Die Preise für grafisches Papier, das für Zeitungen, Plakate und Aufkleber verwendet wird, sind in den vergangenen Monaten deutlich gestiegen. Dafür sorgen unter anderem ein Rückgang beim Altpapier und Probleme bei den internationalen Lieferketten.

China Hopson

Der Papiermarkt ist durcheinander gewirbelt - die Preise steigen. Das bezieht sich vor allem auf sogenanntes grafisches Papier, das für Zeitungen, Plakate und Aufkleber genutzt wird. Preistreiber sind ein Mangel an Altpapier, Umstellung einiger Papierfabriken auf andere Sorten und Lieferengpässe bei Zellstoff. 

Seit Jahresbeginn sind laut dem "Handelsblatt", das sich auf das Preis-Index-Unternehmen Fastmarkets Foex bezieht, die Preise für Altpapier um 70 Prozent gestiegen. Und das hat Folgen: Denn Altpapier macht in der Produktion 80 Prozent des grafischen Papiers aus, wobei Zeitungspapier sogar komplett aus Altpapier hergestellt wird.
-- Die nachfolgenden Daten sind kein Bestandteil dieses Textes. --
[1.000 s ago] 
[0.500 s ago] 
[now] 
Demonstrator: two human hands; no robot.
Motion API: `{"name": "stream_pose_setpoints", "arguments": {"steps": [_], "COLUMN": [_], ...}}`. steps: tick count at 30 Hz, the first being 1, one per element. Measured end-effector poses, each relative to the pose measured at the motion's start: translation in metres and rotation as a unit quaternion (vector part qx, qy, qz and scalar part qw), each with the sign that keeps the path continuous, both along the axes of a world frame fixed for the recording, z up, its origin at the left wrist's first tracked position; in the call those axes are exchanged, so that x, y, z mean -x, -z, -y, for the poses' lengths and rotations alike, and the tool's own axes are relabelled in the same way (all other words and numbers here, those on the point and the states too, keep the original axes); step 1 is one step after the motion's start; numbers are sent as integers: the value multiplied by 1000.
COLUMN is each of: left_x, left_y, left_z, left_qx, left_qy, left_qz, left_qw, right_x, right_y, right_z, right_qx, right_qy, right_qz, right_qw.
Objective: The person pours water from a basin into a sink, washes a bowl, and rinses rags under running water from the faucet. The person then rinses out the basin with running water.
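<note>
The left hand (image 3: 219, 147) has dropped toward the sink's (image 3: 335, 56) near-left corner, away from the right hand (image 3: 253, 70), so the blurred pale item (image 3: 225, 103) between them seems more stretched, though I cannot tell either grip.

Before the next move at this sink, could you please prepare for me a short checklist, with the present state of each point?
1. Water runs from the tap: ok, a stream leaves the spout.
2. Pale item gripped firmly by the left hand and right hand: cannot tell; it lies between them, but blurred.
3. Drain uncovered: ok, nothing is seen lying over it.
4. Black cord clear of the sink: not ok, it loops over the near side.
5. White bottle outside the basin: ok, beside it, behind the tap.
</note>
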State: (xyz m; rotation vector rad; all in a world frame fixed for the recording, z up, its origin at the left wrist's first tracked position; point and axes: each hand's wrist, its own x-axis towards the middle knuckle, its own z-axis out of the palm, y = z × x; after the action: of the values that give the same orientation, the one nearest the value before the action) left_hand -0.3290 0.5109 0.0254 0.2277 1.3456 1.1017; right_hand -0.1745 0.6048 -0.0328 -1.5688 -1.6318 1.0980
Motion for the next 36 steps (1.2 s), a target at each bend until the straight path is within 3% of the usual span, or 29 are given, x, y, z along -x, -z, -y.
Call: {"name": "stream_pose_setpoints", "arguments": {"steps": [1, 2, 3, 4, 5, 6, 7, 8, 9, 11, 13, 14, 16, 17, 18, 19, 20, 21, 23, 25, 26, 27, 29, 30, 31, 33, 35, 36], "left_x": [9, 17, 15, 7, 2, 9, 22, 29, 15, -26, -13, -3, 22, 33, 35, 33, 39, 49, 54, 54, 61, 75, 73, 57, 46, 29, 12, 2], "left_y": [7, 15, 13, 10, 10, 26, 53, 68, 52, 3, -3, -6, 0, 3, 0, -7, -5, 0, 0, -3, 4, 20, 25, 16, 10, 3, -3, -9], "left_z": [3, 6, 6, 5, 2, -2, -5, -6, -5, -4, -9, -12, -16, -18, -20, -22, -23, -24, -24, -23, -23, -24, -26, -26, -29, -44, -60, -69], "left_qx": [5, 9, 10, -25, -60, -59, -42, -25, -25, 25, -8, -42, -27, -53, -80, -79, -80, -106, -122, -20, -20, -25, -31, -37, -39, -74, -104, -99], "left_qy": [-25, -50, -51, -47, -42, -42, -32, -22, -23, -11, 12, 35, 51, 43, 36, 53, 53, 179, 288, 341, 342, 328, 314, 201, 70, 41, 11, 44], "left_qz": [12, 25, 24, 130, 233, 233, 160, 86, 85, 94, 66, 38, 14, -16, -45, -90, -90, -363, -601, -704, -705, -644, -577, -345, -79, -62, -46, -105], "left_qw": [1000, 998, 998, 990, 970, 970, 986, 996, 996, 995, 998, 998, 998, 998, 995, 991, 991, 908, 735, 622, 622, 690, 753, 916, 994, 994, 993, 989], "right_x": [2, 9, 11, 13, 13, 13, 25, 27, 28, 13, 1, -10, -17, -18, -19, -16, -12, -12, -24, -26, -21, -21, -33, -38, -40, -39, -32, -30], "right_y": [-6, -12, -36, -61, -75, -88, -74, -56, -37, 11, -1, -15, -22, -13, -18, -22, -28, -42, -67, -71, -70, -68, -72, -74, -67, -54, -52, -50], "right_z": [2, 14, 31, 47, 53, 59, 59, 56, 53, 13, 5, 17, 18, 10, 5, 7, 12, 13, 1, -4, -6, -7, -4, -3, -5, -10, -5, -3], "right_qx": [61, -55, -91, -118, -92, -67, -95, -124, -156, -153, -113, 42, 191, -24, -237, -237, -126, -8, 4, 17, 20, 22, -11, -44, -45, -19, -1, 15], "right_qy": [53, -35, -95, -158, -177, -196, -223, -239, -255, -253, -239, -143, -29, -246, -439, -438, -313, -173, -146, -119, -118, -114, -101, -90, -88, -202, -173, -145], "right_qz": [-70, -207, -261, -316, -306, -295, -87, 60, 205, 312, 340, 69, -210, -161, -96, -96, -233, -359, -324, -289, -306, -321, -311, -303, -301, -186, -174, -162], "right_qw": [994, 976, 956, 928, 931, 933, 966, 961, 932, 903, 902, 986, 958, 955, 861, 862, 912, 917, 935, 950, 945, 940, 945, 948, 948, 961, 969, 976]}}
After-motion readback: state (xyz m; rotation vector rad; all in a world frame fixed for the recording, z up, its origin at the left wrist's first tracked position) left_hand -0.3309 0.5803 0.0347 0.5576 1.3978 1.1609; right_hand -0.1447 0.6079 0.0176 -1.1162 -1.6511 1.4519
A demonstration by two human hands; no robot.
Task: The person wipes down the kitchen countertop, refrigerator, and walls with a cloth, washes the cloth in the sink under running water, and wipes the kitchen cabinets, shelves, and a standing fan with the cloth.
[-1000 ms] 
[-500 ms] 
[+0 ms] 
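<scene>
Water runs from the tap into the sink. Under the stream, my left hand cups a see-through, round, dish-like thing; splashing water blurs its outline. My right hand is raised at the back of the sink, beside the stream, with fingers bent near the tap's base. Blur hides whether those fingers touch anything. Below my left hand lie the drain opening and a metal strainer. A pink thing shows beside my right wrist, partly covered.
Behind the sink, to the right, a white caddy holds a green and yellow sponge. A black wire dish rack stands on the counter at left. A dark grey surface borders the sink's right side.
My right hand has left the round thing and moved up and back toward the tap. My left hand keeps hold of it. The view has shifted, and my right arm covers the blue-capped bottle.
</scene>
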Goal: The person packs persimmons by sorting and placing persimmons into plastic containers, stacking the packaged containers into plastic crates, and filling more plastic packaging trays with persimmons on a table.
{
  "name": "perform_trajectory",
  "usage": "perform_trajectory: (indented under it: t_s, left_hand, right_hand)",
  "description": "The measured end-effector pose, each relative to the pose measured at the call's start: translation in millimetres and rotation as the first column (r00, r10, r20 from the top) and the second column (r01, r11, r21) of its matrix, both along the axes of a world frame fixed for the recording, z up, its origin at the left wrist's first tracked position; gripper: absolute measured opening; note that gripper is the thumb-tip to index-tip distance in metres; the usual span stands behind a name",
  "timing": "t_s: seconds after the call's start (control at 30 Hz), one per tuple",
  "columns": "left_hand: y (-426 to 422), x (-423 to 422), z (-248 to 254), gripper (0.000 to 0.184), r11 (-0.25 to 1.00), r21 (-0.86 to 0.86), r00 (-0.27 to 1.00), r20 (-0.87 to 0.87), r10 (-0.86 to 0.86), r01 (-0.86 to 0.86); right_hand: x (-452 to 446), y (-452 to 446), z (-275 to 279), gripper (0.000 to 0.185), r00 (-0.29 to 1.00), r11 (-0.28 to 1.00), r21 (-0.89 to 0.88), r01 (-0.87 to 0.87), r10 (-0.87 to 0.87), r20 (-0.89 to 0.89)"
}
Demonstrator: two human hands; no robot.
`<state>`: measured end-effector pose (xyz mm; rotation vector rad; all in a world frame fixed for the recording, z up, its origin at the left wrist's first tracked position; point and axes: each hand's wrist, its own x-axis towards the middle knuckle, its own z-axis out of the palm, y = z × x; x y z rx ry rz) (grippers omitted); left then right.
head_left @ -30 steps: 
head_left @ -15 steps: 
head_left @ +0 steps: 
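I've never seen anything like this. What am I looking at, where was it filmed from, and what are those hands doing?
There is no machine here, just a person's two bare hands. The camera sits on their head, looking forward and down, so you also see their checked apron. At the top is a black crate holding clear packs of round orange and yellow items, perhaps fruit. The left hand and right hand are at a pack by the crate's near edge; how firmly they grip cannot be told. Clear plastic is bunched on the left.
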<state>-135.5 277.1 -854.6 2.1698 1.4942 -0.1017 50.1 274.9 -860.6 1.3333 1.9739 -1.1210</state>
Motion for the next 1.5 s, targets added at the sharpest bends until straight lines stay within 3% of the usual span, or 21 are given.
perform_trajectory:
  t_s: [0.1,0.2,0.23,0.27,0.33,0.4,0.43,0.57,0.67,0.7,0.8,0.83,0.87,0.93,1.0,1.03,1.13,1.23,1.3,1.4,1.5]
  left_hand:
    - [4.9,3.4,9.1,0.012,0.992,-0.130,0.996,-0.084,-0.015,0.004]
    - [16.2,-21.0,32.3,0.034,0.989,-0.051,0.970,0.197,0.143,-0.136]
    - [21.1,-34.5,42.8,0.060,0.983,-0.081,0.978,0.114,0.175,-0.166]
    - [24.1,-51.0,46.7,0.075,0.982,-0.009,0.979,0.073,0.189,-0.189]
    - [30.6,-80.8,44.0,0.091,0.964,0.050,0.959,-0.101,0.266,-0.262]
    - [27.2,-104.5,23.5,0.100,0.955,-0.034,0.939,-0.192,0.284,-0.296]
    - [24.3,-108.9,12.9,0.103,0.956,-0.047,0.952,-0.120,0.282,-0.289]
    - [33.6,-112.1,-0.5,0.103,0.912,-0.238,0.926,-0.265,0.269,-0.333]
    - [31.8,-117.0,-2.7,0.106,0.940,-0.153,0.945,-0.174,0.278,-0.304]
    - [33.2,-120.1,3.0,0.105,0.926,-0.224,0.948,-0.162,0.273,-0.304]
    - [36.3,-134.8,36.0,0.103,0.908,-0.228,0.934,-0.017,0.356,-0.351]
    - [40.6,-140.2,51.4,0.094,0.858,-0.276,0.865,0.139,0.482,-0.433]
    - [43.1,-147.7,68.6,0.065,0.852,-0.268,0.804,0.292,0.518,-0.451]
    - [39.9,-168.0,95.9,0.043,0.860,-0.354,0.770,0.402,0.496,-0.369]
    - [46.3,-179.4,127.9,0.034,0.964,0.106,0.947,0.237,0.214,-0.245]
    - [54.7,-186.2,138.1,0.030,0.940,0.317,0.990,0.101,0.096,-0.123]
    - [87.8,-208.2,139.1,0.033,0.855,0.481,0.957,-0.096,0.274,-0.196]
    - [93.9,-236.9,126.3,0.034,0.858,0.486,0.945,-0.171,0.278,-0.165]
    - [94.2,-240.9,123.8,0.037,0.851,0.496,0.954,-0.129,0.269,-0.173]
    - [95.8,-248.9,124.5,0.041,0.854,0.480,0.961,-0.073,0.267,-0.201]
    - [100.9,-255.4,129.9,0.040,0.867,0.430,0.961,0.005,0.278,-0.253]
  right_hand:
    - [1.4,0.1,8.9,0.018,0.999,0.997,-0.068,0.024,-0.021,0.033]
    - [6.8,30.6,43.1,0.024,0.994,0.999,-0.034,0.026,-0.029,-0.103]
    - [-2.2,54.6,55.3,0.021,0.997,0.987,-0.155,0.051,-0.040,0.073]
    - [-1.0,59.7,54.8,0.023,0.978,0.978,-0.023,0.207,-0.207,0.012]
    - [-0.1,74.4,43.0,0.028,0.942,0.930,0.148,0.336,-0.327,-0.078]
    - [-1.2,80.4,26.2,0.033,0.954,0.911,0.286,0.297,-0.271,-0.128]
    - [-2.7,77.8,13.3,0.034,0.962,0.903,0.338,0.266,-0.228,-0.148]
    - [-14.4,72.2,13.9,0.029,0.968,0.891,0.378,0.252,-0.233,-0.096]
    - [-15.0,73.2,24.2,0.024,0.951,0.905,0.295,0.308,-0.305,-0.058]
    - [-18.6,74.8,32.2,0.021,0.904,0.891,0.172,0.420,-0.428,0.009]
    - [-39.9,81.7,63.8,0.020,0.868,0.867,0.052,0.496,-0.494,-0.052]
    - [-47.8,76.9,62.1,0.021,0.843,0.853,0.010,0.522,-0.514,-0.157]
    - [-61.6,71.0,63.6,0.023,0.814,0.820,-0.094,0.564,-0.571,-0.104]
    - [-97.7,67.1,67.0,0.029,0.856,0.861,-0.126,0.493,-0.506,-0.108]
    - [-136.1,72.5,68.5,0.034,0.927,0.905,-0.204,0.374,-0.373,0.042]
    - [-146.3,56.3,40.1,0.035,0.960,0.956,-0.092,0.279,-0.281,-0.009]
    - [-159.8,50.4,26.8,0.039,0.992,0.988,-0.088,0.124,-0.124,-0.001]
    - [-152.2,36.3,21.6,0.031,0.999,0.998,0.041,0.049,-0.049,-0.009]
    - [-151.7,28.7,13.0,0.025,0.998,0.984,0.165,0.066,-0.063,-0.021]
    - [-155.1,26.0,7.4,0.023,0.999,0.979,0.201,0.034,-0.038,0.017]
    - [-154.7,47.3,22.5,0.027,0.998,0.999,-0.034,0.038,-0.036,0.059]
Im August kostete nach Angaben der Wirtschaftszeitung eine Tonne Altpapier knapp 170 Euro.

Die Altpapiermengen sind während der Corona-Pandemie zurückgegangen – Unternehmen haben weniger Prospekte drucken lassen und Anzeigen geschaltet, es gab weniger Veranstaltungsbeilagen, was alles in allem auch zu dünneren Zeitungen geführt hat. Im Corona-Jahr ist die Menge an Altpapier in Deutschland nach Angaben des Verbands Die Papierindustrie mit knapp 14,5 Millionen Tonnen um etwa 230.000 Tonnen gesunken – das sind knapp zwei Prozent weniger als 2019.

2,7 Prozent weniger Altpapier kamen im kommunalen Sammelsystem der Bremer Stadtreinigung zusammen. Im vergangenen Jahr seien es 35.000 Tonnen Papier und Pappe gewesen, 2019 habe die Menge bei 36.000 Tonnen gelegen, so Torben Kapp von der Stadtreinigung.

Die teilweise deutlichen Produktions- und Absatzrückgänge des vergangenen Jahres seien im ersten Halbjahr 2021 in vielen Bereichen wieder abgefedert worden, heißt es beim Papierindustrieverband. Gleichzeitig würden aber hohe Energie- und Rohstoffpreise sowie Versorgungsengpässe die Branche belasten. Hinzu komme, dass die Zellstoff-Preise durch eine starke Nachfrage aus China nach oben getrieben würden.

Die Papierknappheit verschärfe sich, weil viele Hersteller ihre Produktionswerke in der Vergangenheit geschlossen oder umgerüstet hätten, schreibt das "Handelsblatt". Denn die Nachfrage nach grafischem Papier sei auch unabhängig vom Corona-Krisenjahr gesunken: Im vergangenen Jahr lag die Produktion bei sechs Millionen Tonnen, zwölf Jahre zuvor war noch die doppelte Menge produziert worden. Statt grafischen Papiers wird in manchen Fabriken nun Wellpappe hergestellt, die als Transportpackung verwendet wird. Abnehmer ist der immer weiter wachsende Online-Handel.

"Nach starken Einbrüchen im vergangenen Jahr ist die Produktionsmenge bei den grafischen Papieren von Januar bis Juni 2021 im Vergleich zu 2020 wieder gestiegen, und zwar um 5,6 Prozent", vermeldet der Verband. Da die Kapazitäten bei den grafischen Papieren in ganz Europa seit Jahren rückläufig seien, führe dies jedoch vereinzelt zu Lieferengpässen und zu dem hohen Preisniveau. Hinzu komme, dass die Rohstoffknappheit durch die weltweiten Probleme im Seeverkehr und die damit verbundene Knappheit von Containern sowie massiv steigende Frachtraten befeuert werde.

Laut Umweltbundesamt wurden 2019  in Deutschland rein rechnerisch 227  Kilogramm Pappe, Papier und Karton pro Kopf verbraucht. Diese Zahl beziehe neben dem Verbrauch in den privaten Haushalten auch den gesamten Verbrauch an Papier in Wirtschaft, Medien und Verwaltungen mit ein. In privaten Haushalten betrage die jährlich verbrauchte Papiermenge etwa 105 Kilogramm pro Person, was einer Gesamtmenge von 19 Millionen Tonnen entspreche. Im gleichen Jahr hätten private und kommunale Entsorger 14,8 Millionen Tonnen Altpapier gesammelt, woraus sich eine Altpapierrücklaufquote von 78 Prozent ergebe.